Task requirements —
Find the line containing "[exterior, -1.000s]", then print it and each line after it through the end of the listing exactly, with no pictures.

***** Collected material *****

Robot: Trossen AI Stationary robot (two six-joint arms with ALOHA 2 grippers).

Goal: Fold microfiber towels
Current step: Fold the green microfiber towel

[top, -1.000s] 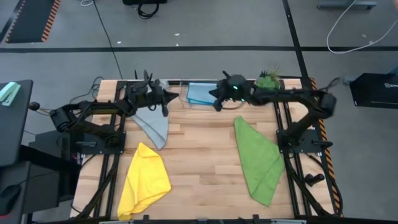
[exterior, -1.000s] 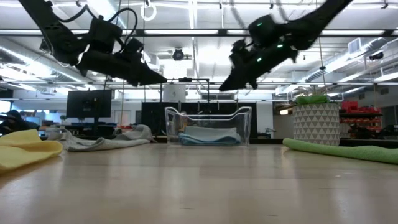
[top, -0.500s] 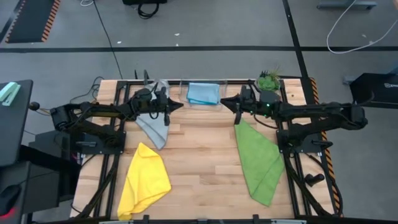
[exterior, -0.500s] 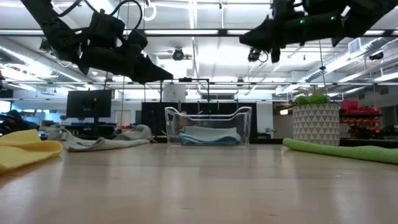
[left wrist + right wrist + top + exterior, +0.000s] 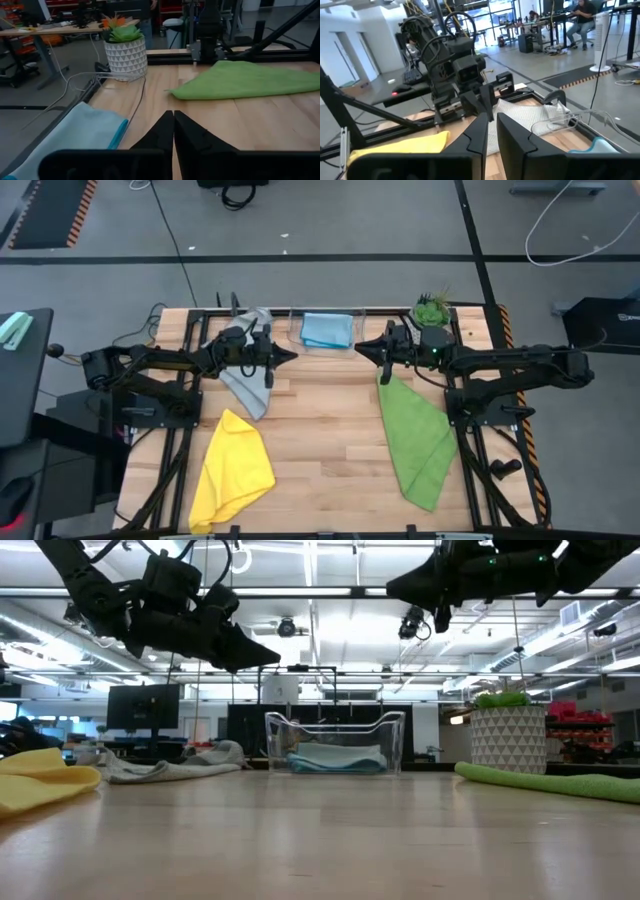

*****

Solution —
[exterior, -1.000s] 
[top, -0.500s] 
[exterior, -0.500s] 
[left wrist + right wrist + top + exterior, +0.000s] 

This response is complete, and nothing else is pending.